Il resto dei paesi, componenti l'UE, invita Alexis Tsipras alla riflessione: "uscire dall'Euro il peggior errore della vostra storia". Il voto di domenica non chiedeva esplicitamente se restare ancora nella moneta unica o cominciare una nuova vita, se di vita nuova si potrà mai parlare sul versante Egeo, ma l'opinione del popolo greco sulle rigide misure imposte da Eurozona e Troika, "mentore" di tutto la temutissima e odiatissima Cancelliera tedesca, Angela Merkel. I greci, con il loro secco NO, sono stufi di sacrifici che strozzano la loro esistenza, producono ancor di più disoccupazione, povertà, evasione fiscale, corruzione e la crescita costante della microcriminalità. Anastasios Giovas; cittadino di nazionalità ellenica, un uomo intenzionato a pagare le tasse e contribuire al sanamento dell'enorme debito pubblico, ma chiede al suo Governo riforme vere e strutturali per crescita e ripresa, invitando a non uscire dalla moneta unica, il peggior errore che il paese del glorioso poeta Omero, degli antichi Dei e degli Eroi, possa mai commettere.

 

 

"Il popolo greco ha votato contro una sempre maggiore austerità, ma non contro l’euro o l'Unione europea.

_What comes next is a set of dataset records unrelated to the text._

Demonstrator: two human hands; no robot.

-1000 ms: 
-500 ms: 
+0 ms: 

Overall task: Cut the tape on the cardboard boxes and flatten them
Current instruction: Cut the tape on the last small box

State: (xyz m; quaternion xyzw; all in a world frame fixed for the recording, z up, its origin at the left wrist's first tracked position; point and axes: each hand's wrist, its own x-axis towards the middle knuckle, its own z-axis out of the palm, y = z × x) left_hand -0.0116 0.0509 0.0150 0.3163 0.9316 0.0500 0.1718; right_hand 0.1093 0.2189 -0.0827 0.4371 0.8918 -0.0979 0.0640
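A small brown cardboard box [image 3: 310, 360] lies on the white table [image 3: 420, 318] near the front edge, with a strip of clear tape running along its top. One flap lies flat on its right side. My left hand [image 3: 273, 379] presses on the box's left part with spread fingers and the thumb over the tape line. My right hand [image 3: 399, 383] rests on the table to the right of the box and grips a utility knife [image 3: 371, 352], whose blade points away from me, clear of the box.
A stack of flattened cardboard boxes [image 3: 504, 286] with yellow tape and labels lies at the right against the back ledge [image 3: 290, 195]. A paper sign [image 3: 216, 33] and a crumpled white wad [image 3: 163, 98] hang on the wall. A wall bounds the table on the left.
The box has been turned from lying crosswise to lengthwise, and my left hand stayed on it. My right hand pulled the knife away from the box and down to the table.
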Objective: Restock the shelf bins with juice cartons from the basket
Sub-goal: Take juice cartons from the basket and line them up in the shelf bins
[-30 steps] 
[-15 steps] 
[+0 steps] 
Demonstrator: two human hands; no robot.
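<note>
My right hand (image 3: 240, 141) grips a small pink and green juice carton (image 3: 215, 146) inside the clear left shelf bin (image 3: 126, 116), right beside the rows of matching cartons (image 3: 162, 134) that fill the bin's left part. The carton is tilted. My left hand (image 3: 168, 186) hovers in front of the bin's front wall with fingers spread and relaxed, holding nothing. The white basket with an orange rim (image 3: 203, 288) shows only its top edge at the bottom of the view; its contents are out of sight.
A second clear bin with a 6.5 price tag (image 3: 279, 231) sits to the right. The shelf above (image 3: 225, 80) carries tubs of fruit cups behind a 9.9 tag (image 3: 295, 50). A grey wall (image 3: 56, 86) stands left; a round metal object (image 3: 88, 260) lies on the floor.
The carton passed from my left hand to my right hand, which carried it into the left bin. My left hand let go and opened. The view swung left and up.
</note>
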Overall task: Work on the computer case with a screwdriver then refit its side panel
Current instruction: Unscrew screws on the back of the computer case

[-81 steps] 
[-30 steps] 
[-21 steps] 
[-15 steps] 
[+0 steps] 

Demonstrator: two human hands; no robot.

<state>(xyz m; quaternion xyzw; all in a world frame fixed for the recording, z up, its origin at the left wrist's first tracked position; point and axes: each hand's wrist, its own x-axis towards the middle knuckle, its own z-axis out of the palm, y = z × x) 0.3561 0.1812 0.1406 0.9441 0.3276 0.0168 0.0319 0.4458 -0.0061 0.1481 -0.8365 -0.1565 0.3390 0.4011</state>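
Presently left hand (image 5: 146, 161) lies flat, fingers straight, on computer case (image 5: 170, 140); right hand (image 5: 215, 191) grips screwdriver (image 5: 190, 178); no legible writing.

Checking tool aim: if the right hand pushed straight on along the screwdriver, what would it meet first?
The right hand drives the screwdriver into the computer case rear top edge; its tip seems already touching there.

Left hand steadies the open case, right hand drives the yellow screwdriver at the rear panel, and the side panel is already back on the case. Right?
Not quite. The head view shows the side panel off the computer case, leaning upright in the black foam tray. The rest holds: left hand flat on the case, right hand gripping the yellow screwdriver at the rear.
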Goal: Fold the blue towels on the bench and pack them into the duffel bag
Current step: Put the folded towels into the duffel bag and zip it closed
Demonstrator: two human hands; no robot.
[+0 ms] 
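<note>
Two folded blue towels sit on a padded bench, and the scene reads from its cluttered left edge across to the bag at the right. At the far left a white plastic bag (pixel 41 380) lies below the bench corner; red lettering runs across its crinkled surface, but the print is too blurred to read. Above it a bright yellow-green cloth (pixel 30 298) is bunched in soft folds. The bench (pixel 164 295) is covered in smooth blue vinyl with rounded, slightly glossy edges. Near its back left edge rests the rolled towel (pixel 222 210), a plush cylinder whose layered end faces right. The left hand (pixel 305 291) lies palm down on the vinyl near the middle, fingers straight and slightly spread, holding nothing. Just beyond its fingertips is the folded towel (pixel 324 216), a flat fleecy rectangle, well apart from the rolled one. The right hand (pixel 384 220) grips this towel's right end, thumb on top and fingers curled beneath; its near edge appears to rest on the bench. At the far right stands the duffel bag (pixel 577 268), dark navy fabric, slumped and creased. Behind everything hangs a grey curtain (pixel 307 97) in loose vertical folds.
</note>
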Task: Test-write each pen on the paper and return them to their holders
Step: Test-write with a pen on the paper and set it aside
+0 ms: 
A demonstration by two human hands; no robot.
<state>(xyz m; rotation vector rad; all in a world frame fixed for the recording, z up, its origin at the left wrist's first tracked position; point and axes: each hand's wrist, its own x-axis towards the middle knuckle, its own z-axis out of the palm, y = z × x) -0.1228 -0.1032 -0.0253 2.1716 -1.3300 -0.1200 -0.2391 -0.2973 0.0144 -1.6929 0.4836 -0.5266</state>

Le sole alternative possibili per la Grecia non possono essere la mera austerità, che penalizza coloro che hanno bisogno di più sostegno, o l’uscita forzata dall'Eurozona. Ho lanciato questa petizione per invitare i leader europei a trovare un’altra soluzione, attraverso riforme e rimedi per la crescita, e ad adottare tutte le misure necessarie per garantire che la Grecia rimanga nella famiglia europea e mantenga l'euro come propria moneta nazionale. Qualsiasi spaccatura con l'Europa avrà conseguenze tragiche. Provocherà un’indicibile povertà e un forte calo del tenore di vita e colpirà soprattutto le fasce più deboli della popolazione, ovvero i bambini, gli anziani, i disoccupati, le famiglie monoparentali e i malati cronici. La recessione diventerà più profonda e ridurrà le entrate fiscali che avranno un impatto diretto sui servizi sanitari, l’istruzione, l’assistenza sociale e la difesa nazionale. Causerà un drammatico aumento della criminalità e una diminuzione della sicurezza. La nuova moneta sarà debole, numerose aziende chiuderanno i battenti provocando maggiore disoccupazione, i dirigenti competenti e i giovani migreranno all'estero, e questo indebolirà ulteriormente le capacità di recupero della nostra economia. Infine, i ricchi diventeranno più ricchi e i poveri più poveri. Per favore, firmate la mia petizione e chiedete ai leader europei di mantenere la Grecia nell'UE e nell'Eurozona. L’Europa stessa dovrà vedersela con conseguenze non trascurabili: l'impatto finanziario non sarebbe grandissimo, ma si dimostrerebbe che il progetto di unificazione europea è reversibile. I mercati cercheranno di prevedere quale sarà il prossimo Paese "debole” dell'Eurozona. L'austerità prevarrà in altri Paesi europei in particolare nell’Europa del Sud, portando la Grecia come esempio negativo. La Grecia è uno dei Paesi al confine, sta proteggendo l'Europa da un’eccessiva immigrazione illegale e se è in uno stato di caos, non può svolgere più questo ruolo. Ci sono anche simbolismi importanti: l'Europa deve il suo nome alla lingua greca e la Grecia è la culla della democrazia. Come può essere lasciata fuori dall'UE?".

 

Accorato appello di un greco puro sangue, letteralmente stufo della difficilissima situazione, di sacrifici senza prospettive future, al tempo stesso ideologicamente "allergico" e contrario a scelte azzardate e da suicidio di massa.